Task brief: From the entries below, extract every line that includes the word "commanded".
::: Records for the exercise :::
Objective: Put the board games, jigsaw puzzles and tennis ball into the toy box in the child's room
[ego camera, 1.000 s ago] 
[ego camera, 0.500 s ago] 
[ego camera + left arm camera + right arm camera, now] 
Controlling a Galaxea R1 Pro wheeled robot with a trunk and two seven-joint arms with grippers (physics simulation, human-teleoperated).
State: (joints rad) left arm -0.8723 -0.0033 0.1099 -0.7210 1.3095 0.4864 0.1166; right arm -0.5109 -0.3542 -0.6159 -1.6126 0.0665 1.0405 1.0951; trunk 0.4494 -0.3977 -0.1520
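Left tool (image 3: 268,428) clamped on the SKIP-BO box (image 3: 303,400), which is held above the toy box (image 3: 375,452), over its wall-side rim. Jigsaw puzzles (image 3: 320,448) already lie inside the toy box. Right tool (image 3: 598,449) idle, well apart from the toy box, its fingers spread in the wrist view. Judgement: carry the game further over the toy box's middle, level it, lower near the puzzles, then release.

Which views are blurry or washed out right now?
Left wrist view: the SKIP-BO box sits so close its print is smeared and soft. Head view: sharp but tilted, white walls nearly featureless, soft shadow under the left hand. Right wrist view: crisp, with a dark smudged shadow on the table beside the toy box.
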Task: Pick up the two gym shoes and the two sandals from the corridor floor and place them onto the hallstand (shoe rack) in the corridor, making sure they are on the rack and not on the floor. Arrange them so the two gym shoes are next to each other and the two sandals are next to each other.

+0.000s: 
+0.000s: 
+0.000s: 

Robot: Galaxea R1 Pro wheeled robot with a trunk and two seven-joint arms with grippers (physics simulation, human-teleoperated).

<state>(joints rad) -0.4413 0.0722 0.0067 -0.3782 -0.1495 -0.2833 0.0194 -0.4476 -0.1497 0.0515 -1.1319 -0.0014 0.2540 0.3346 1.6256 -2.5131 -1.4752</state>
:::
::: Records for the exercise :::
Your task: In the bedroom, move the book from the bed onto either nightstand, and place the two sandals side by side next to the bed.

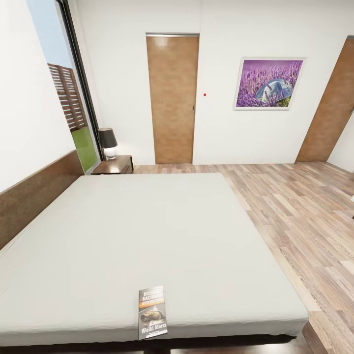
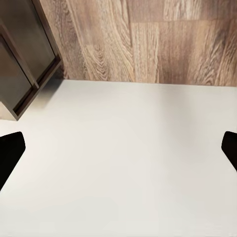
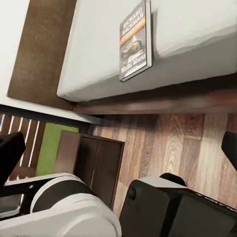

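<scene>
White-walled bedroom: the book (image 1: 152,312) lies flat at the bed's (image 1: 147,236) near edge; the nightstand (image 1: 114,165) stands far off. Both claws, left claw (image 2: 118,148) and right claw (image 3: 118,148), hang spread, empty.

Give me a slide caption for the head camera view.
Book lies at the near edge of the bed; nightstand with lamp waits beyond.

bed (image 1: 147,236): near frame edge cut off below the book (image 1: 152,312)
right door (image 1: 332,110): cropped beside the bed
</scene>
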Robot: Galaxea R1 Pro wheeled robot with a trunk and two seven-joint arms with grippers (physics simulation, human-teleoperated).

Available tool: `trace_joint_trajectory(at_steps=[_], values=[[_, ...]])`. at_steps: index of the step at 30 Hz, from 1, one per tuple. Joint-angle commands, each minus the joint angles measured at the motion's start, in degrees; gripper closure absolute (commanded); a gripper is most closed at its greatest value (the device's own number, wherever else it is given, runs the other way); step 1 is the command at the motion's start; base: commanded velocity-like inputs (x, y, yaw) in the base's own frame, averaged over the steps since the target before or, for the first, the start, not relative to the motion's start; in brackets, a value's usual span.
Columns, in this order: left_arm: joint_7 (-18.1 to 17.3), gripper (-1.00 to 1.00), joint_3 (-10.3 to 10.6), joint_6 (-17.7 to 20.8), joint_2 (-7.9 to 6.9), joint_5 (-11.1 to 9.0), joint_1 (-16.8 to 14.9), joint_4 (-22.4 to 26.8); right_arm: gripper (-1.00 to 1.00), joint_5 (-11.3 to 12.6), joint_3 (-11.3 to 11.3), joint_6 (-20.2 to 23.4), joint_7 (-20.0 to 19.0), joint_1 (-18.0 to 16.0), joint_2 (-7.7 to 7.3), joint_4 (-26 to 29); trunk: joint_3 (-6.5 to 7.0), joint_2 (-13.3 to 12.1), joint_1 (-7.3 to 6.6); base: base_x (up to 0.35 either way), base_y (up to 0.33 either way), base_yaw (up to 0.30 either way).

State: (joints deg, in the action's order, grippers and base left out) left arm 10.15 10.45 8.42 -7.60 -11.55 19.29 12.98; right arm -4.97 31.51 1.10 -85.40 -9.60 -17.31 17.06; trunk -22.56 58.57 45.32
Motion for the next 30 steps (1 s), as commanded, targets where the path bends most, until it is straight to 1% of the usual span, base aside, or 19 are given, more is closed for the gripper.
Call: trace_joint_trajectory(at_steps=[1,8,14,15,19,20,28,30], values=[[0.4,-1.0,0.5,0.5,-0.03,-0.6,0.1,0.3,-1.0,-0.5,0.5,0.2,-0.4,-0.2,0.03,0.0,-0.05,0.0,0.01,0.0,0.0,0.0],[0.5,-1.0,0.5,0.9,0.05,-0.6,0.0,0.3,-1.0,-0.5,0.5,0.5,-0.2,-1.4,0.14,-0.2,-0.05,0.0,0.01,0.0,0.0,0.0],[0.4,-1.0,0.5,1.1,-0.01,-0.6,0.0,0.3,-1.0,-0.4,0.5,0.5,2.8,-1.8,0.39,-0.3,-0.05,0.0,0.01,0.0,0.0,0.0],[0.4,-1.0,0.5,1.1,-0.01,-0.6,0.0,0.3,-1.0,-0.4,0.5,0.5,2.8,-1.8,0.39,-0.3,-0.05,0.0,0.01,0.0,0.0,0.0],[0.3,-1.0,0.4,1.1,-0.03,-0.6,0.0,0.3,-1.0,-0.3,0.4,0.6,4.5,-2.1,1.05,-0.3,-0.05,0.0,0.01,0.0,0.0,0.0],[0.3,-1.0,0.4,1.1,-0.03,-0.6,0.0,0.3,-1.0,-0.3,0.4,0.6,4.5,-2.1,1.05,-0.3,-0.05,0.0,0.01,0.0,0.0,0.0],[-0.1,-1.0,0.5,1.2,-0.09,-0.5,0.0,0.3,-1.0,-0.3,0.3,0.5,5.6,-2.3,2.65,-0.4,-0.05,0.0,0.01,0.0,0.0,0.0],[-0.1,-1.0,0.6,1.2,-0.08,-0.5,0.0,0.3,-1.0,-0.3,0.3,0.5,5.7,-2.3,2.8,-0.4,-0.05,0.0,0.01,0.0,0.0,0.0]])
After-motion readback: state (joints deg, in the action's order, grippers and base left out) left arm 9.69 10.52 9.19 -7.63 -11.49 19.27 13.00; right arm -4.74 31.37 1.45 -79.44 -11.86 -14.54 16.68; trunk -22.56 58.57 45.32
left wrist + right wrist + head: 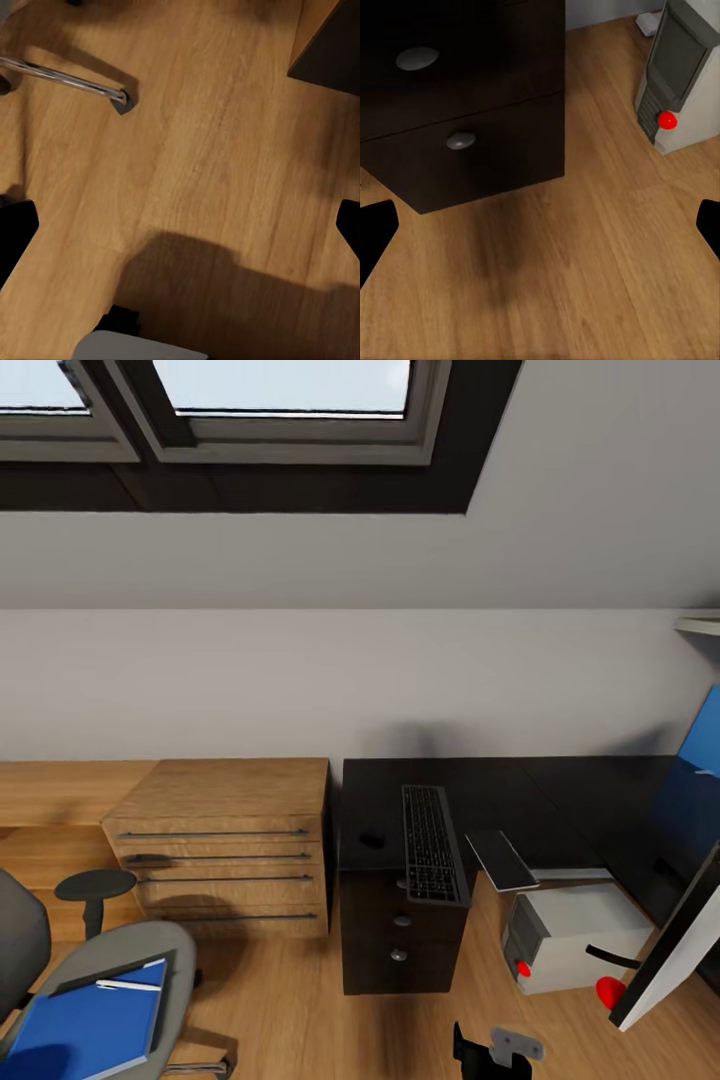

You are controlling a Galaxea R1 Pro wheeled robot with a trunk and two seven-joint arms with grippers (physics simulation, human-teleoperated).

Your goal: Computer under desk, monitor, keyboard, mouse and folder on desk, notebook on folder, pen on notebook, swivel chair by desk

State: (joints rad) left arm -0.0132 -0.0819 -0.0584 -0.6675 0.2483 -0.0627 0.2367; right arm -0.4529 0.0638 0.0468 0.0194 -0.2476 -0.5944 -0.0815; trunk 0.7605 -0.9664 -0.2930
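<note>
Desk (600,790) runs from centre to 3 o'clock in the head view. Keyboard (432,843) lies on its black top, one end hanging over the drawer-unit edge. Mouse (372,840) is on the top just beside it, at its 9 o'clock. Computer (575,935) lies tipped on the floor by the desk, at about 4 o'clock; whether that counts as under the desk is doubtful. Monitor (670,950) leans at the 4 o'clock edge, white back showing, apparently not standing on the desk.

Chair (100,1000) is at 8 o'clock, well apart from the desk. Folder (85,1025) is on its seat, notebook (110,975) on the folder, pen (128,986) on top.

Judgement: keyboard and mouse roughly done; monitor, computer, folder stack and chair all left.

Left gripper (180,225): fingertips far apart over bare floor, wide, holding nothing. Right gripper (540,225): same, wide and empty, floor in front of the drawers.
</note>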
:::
Answer below:
Available tool: `trace_joint_trajectory(at_steps=[_], values=[[_, ...]])`. at_steps: index of the step at 30 Hz, from 1, one per tuple. Joint-angle commands, each minus the joint angles measured at the motion's start, in degrees; gripper closure absolute (commanded); a gripper is most closed at its greatest value (the device's own number, wherever else it is given, runs the other way); step 1 is the command at the motion's start; base: commanded velocity-like inputs (x, y, yaw) in the base's own frame, averaged over the steps since the target before or, for the first, the start, not relative to the motion's start; in brackets, a value's usual span.
Motion for the next 30 steps (1 s), as commanded, targets where the path bends most, until it is straight to 1% of the usual span, base aside, or 19 are given, more is closed for the gripper.

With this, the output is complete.